§ **TASK PROMPT**: What you output must match, exactly, the lines from the start of the records to the line containing "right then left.", both ends kept and pictures excluded.

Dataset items
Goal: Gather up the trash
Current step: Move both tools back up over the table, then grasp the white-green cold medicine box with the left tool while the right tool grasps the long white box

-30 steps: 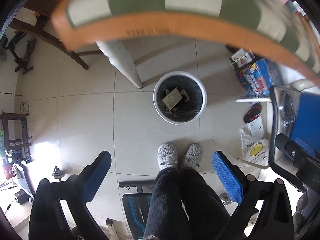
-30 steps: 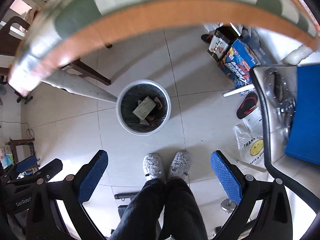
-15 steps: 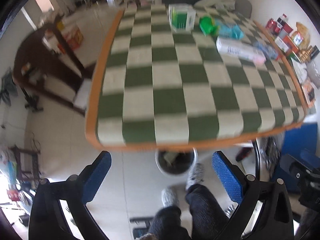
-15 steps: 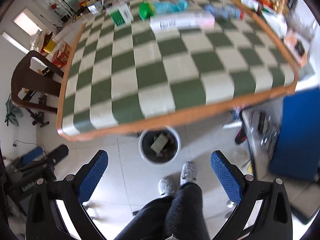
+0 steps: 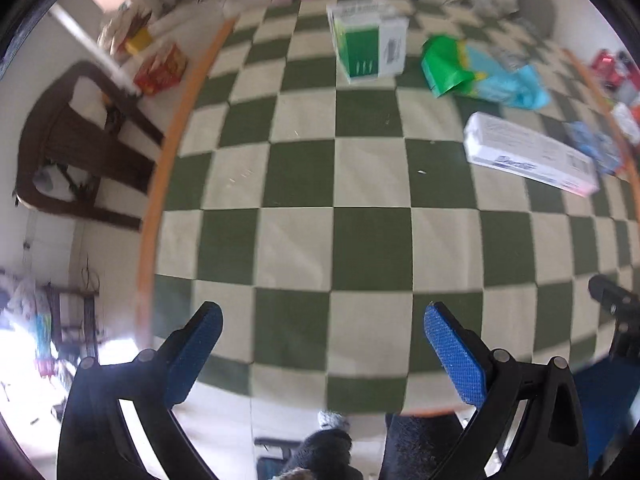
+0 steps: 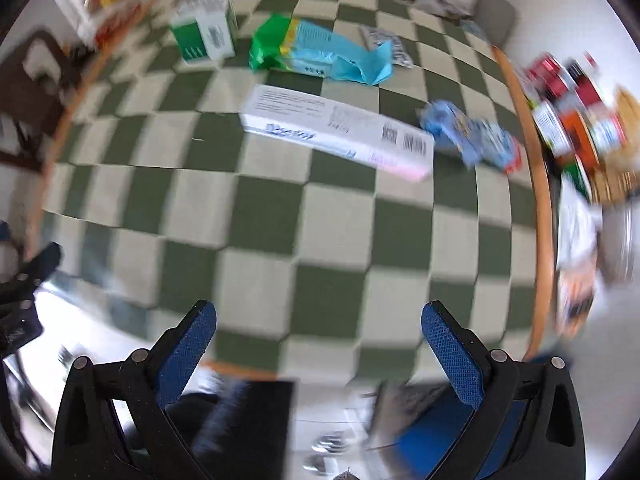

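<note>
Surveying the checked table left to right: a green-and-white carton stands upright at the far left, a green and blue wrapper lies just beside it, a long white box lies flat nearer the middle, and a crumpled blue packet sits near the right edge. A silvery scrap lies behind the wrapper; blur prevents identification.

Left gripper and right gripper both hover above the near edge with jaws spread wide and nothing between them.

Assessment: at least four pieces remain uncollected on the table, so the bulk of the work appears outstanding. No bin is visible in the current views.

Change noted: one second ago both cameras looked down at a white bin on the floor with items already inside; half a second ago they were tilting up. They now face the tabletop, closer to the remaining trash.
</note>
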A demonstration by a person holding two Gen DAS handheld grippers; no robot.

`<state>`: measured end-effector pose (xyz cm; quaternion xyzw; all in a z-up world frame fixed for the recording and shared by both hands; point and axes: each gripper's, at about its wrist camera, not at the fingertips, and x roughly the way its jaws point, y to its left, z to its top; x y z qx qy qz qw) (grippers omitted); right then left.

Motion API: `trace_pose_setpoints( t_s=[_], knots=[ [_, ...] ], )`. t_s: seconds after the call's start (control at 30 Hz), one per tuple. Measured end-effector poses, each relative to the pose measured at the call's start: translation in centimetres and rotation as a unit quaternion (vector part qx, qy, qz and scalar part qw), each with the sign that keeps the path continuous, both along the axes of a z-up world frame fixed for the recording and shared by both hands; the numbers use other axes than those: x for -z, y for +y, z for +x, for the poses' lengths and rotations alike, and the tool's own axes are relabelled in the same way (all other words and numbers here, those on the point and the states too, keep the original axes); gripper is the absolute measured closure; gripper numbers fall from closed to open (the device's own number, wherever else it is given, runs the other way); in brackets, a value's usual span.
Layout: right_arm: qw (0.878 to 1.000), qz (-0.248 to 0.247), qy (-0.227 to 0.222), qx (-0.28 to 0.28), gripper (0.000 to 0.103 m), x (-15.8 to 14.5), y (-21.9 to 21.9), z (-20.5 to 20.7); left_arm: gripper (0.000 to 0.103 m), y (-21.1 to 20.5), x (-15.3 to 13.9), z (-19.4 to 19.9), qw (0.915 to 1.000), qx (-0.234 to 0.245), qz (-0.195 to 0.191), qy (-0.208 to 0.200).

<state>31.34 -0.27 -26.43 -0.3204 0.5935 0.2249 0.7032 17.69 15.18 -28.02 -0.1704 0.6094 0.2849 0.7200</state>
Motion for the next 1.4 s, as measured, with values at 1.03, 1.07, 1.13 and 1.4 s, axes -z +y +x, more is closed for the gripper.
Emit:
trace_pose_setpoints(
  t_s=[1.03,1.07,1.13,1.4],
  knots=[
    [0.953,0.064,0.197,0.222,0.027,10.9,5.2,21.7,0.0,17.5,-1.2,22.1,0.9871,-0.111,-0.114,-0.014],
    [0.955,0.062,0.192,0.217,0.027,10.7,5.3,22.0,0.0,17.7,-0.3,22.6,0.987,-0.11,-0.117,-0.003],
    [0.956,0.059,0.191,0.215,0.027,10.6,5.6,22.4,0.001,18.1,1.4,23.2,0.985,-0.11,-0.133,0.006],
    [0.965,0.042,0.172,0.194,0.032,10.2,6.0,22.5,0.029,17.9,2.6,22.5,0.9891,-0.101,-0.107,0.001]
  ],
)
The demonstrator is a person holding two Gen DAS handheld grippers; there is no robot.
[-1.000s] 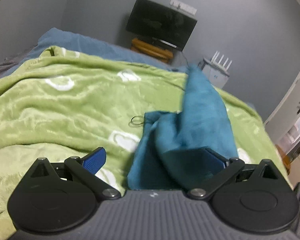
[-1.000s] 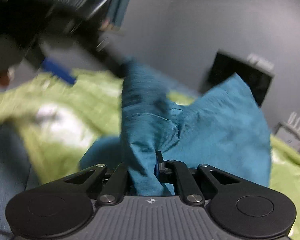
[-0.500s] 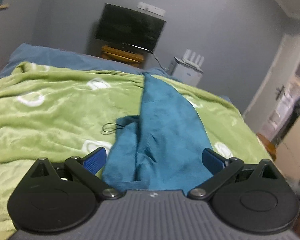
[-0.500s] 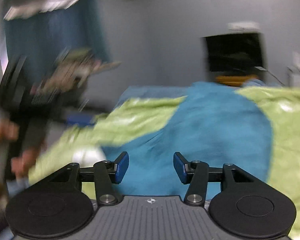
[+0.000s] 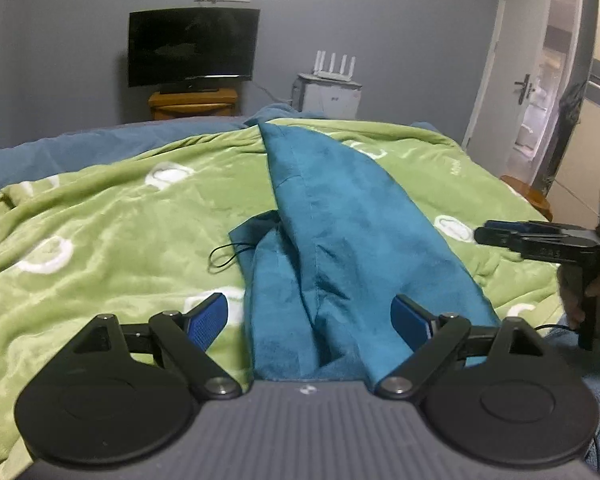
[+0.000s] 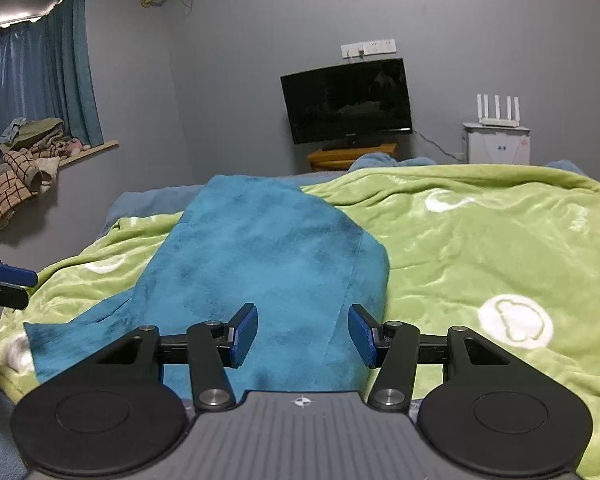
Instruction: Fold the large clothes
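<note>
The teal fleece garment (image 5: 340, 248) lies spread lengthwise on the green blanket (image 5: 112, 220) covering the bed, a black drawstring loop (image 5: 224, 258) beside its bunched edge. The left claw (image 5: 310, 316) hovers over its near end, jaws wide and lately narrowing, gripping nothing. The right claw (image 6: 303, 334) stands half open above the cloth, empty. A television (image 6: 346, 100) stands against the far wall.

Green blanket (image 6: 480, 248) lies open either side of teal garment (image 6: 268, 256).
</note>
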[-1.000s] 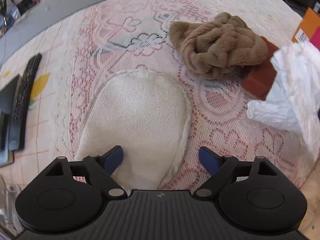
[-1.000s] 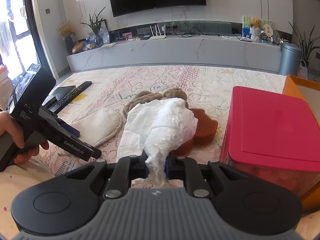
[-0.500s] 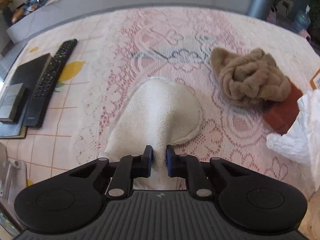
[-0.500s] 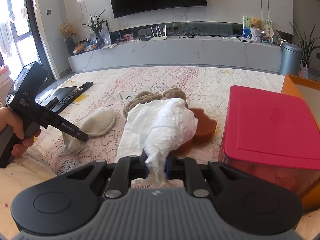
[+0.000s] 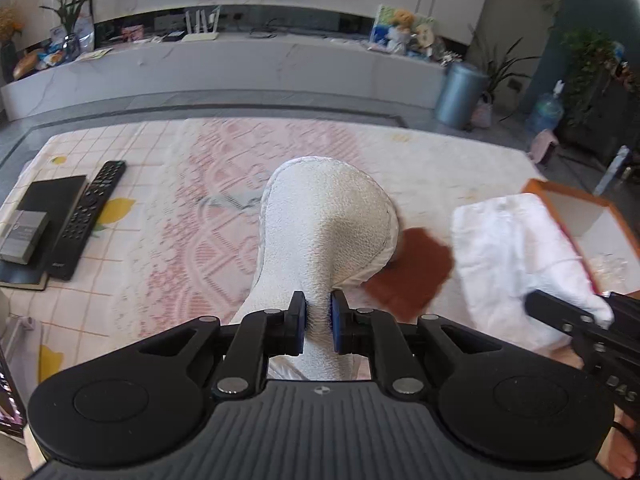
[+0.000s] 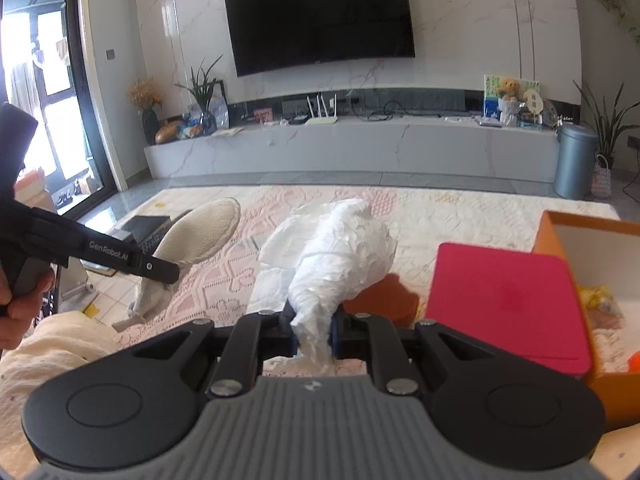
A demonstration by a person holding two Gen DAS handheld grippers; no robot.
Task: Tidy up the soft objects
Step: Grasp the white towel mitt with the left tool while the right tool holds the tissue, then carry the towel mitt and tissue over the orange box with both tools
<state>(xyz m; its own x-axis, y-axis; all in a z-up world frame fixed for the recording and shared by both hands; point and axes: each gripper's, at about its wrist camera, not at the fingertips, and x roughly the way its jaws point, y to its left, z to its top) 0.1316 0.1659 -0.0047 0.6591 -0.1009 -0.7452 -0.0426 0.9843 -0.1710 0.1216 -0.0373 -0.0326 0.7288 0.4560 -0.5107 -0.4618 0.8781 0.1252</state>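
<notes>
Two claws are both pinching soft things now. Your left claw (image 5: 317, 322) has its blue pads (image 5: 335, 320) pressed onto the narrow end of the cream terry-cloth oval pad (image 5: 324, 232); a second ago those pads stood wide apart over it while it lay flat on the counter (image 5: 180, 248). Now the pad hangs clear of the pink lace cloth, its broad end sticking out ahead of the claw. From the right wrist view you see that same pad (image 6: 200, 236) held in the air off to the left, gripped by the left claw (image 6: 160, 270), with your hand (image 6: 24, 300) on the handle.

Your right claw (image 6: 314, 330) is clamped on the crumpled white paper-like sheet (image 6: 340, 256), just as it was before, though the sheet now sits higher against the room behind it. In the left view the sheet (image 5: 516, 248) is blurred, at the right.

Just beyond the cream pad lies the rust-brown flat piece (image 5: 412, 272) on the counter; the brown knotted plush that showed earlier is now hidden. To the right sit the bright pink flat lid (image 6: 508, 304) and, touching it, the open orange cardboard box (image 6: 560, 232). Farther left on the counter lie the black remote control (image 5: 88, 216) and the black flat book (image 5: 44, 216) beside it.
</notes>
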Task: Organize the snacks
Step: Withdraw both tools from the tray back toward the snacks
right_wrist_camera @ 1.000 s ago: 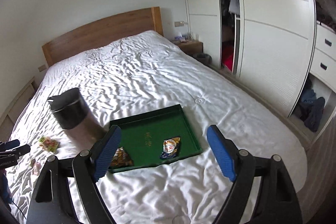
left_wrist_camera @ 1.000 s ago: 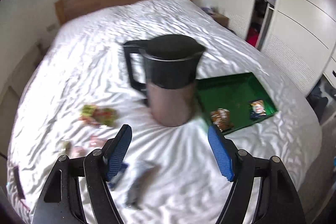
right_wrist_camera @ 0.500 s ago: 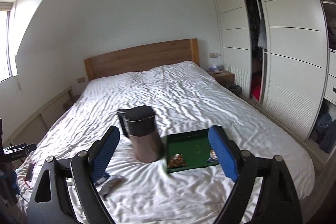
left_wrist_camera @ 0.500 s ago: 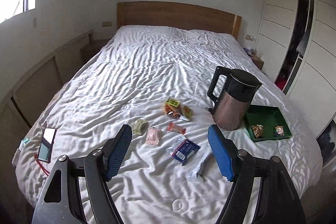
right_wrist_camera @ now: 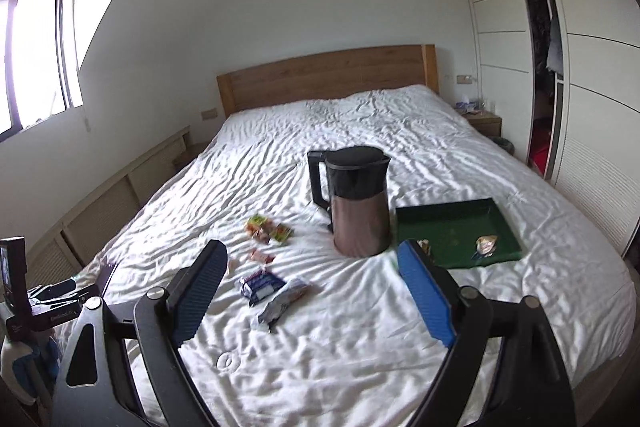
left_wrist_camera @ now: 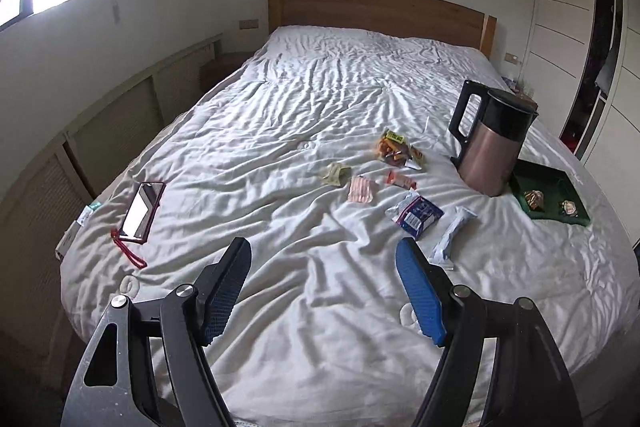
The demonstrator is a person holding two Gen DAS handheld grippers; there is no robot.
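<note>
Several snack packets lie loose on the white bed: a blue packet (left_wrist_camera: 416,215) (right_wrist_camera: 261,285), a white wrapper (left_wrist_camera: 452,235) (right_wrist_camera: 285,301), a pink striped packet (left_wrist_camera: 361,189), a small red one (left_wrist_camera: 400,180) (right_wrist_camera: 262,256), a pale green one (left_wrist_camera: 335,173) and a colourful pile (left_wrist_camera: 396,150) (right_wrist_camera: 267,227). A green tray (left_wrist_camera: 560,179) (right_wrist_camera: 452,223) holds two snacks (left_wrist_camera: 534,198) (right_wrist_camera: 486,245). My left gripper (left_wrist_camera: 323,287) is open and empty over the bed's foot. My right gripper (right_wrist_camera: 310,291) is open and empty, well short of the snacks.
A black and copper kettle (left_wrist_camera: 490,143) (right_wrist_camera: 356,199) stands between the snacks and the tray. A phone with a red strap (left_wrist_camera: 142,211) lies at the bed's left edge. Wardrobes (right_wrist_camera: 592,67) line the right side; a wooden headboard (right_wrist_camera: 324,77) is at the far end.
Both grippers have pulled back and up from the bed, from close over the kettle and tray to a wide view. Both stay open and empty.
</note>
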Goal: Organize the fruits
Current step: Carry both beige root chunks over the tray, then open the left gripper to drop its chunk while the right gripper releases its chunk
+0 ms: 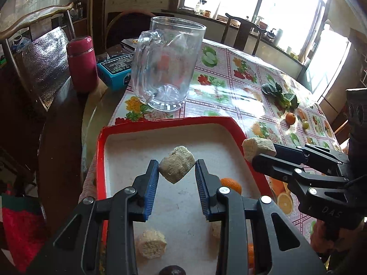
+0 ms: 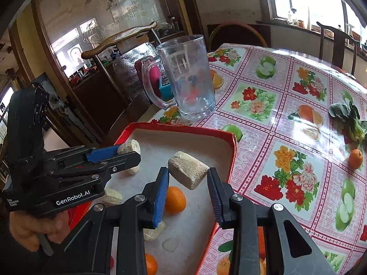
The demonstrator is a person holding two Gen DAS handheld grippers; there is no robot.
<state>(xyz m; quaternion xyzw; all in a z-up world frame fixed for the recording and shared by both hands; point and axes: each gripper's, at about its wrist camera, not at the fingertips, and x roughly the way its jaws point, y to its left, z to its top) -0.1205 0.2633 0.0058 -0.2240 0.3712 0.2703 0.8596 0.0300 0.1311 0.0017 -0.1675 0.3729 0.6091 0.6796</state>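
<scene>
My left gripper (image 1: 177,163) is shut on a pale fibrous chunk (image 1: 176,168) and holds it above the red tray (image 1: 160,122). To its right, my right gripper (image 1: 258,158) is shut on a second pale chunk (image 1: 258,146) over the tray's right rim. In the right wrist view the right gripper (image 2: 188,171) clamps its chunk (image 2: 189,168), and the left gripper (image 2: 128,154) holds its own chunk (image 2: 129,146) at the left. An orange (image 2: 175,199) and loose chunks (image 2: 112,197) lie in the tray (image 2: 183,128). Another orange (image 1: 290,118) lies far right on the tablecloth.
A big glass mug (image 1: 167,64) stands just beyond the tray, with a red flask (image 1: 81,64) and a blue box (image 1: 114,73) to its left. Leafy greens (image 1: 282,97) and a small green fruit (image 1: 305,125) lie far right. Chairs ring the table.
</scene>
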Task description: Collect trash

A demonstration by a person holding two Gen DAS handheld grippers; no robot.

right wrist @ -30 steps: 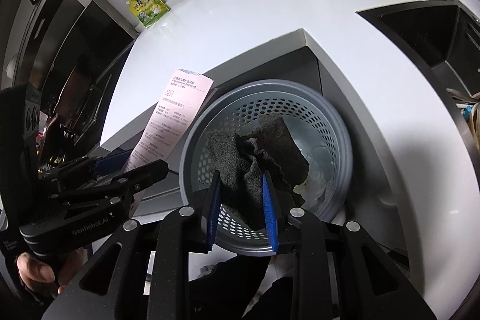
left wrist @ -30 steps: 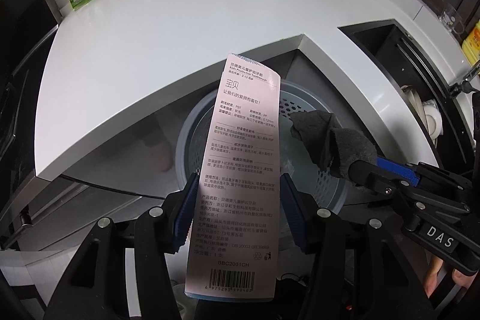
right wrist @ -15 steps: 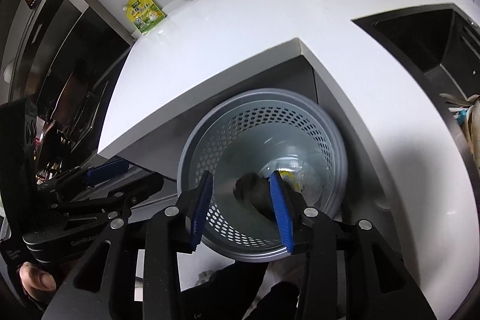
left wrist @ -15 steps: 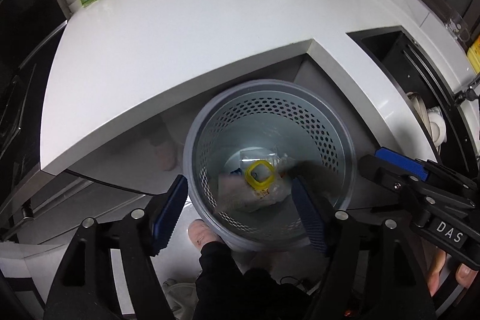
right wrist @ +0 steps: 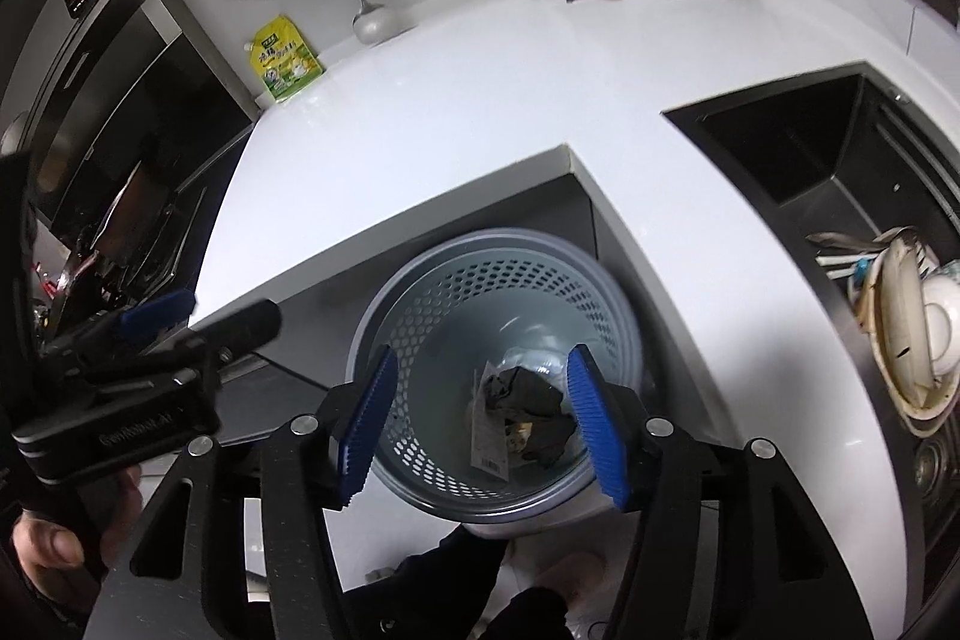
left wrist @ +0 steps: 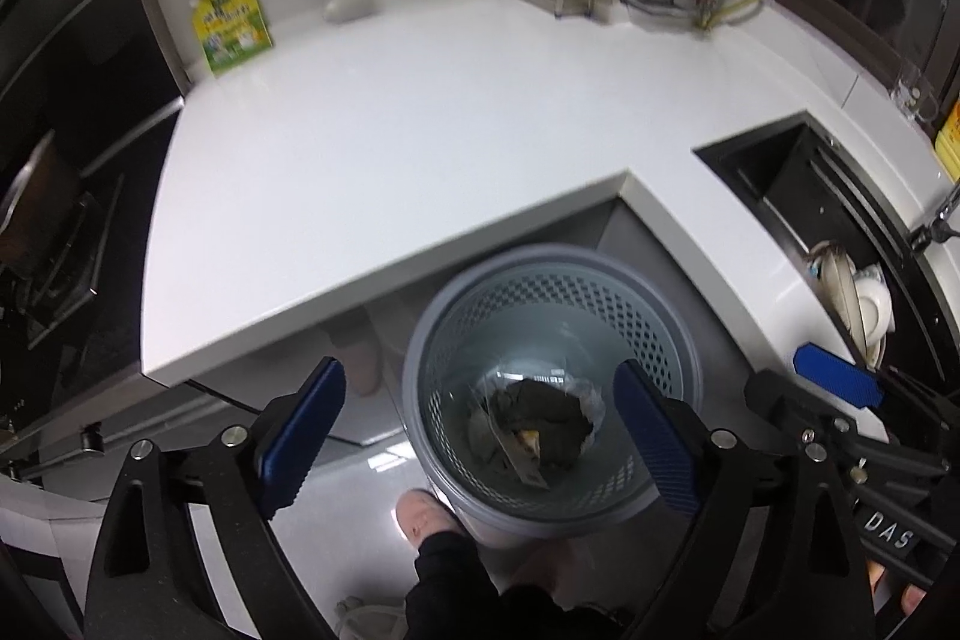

§ **REPLY TO THE TASK**:
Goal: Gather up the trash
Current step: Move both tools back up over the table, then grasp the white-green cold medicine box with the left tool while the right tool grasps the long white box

-30 steps: 
-30 steps: 
-15 steps: 
-15 steps: 
+0 steps: 
+0 steps: 

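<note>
Surveying the checked table left to right: a green-and-white carton stands upright at the far left, a green and blue wrapper lies just beside it, a long white box lies flat nearer the middle, and a crumpled blue packet sits near the right edge. A silvery scrap lies behind the wrapper; blur prevents identification.

Left gripper and right gripper both hover above the near edge with jaws spread wide and nothing between them.

Assessment: at least four pieces remain uncollected on the table, so the bulk of the work appears outstanding. No bin is visible in the current views.

Change noted: one second ago both cameras looked down at a white bin on the floor with items already inside; half a second ago they were tilting up. They now face the tabletop, closer to the remaining trash.
</note>
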A demonstration by a person holding two Gen DAS handheld grippers; no robot.

`<state>`: measured end-effector pose (xyz cm; quaternion xyzw; all in a z-up world frame fixed for the recording and shared by both hands; point and axes: each gripper's, at about its wrist camera, not at the fingertips, and x roughly the way its jaws point, y to its left, z to its top; x y z qx qy qz qw) (grippers omitted); right then left.

The answer is complete.